Home » SQL & PL/SQL » SQL & PL/SQL » Deadlock on delete from same table
Deadlock on delete from same table [message #214981] |
Thu, 18 January 2007 17:41  |
smartin
Messages: 1803 Registered: March 2005 Location: Jacksonville, Florida
|
Senior Member |
|
|
I'm troubleshooting a deadlock situation.
There are two jobs that both delete records from the same table, for example: delete from x where rownum <= 10000. Both of these jobs are scheduled to run at the top of every hour, and both delete with the same exact statement (including same rownum limit).
This table in question has no indexes, no constraints, no updates. It is a standalone table. Also, it is a live table with records added to it one at a time by countless other sessions at the same time that deletes can fire.
I'm thinking these two deletes must be interfering with each other, and indeed one of them shows up in the trace file for the deadlock. I'm trying to prove this by simulating a test case, but am failing to reproduce it.
Can someone show me how to simulate a deadlock by deleting from the same table with two sessions?
Attached is my (apparently poor) attempt.

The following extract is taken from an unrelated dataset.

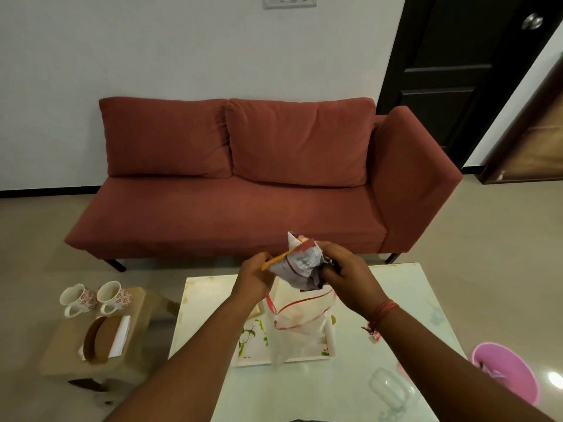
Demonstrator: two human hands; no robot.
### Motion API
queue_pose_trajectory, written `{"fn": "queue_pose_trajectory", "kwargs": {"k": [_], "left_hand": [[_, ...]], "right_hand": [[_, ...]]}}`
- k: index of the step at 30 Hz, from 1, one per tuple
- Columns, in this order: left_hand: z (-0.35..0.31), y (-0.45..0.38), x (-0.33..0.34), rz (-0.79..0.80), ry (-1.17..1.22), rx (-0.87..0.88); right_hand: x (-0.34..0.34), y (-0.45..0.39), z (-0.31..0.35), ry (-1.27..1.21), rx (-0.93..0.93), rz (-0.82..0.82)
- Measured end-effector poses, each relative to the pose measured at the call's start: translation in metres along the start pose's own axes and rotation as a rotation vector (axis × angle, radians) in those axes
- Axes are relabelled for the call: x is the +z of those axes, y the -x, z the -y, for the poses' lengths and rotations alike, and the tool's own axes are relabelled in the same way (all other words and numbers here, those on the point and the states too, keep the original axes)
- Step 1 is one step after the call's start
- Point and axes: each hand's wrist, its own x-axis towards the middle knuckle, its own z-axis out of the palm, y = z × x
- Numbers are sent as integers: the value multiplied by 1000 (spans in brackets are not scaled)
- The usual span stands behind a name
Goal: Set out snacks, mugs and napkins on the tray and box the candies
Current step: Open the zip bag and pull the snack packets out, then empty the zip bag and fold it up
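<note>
Both hands hold a crinkled snack packet (300, 263) up over the white table (304, 388). My left hand (254, 277) pinches its orange top edge. My right hand (347, 278) grips the packet's body from the right. Beneath the packet a clear zip bag with a red seal (300, 327) stands on a white floral tray (253, 342). Two flowered mugs (96, 296) sit on a small stool at the left, beside a brown napkin holder with white napkins (105, 338). A clear plastic box (390, 388) lies on the table near my right forearm.
A red sofa (243, 184) stands behind the table. The beige stool (91, 354) is left of the table. A pink bowl (505, 373) sits at the table's right edge, with a small pink candy (376, 336) near my wrist. A dark door (451, 71) is at the back right.
</note>
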Motion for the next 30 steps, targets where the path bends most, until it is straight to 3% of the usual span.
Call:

It should also be noted that this table in questions, which has rows constantly added to it, is populated via a trigger. So presumably the deadlock could be caused not by the two deletes conflicting with each other, but by one of the deletes conflicting with the poupulation of the table. I have not yet included the triggers in my simulation attempt.
[Updated on: Thu, 18 January 2007 17:43] Report message to a moderator
|
|
|
Re: Deadlock on delete from same table [message #214990 is a reply to message #214981] |
Thu, 18 January 2007 20:47   |
rleishman
Messages: 3728 Registered: October 2005 Location: Melbourne, Australia
|
Senior Member |
|
|
It seems unlikely. Both jobs are going to read the table in the same sequence. So, assuming Job1 does not commit before job2 starts, they will try to delete the same rows.
Each job will try to lock Row 1 first, one of them will get the lock, the other will wait. This means that job1 will be free to lock the other 49999 rows. Once job1 commits, job2 should be free to delete the next 50000.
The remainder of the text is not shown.